**PROVIDED DATA**

* * *

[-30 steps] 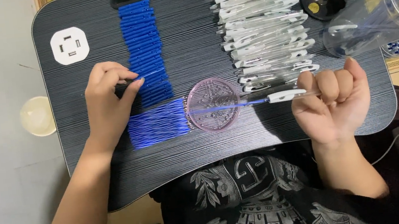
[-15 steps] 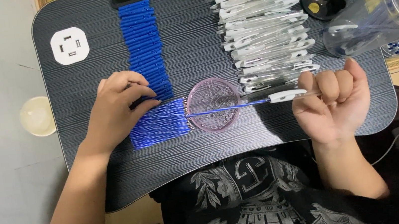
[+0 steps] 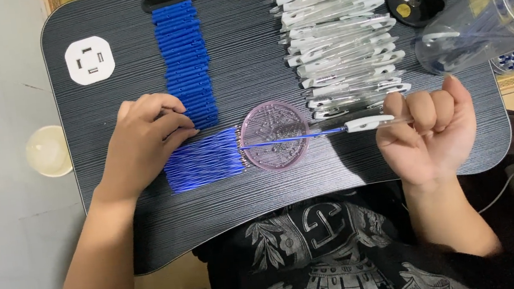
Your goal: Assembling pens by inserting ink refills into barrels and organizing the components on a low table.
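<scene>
My right hand (image 3: 431, 134) has its grip closed around a clear pen barrel (image 3: 374, 123), whose blue refill (image 3: 288, 139) lies across the pink dish (image 3: 274, 135). My left hand (image 3: 144, 141) rests on the dark surface (image 3: 248, 68), fingers loosely curled on the blue refills pile (image 3: 202, 160), holding nothing I can see.

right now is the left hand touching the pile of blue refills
Touching: the head view shows the left hand resting its fingertips on the blue refills.

One pink dish (image 3: 274, 135), one white cup (image 3: 48, 151), two hands (both bare) (image 3: 140, 141) (image 3: 430, 131).
</scene>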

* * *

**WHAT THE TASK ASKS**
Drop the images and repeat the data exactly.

**RESULT BELOW**
[-30 steps] 
[-15 steps] 
[+0 steps] 
Your goal: Assembling pens by inserting ink refills into barrels and organizing the components on a low table.
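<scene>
My right hand (image 3: 431, 134) has its grip closed around a clear pen barrel (image 3: 374, 123), whose blue refill (image 3: 288, 139) lies across the pink dish (image 3: 274, 135). My left hand (image 3: 144, 141) rests on the dark surface (image 3: 248, 68), fingers loosely curled on the blue refills pile (image 3: 202, 160), holding nothing I can see.

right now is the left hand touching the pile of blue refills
Touching: the head view shows the left hand resting its fingertips on the blue refills.

One pink dish (image 3: 274, 135), one white cup (image 3: 48, 151), two hands (both bare) (image 3: 140, 141) (image 3: 430, 131).
</scene>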

The answer has been written out in full.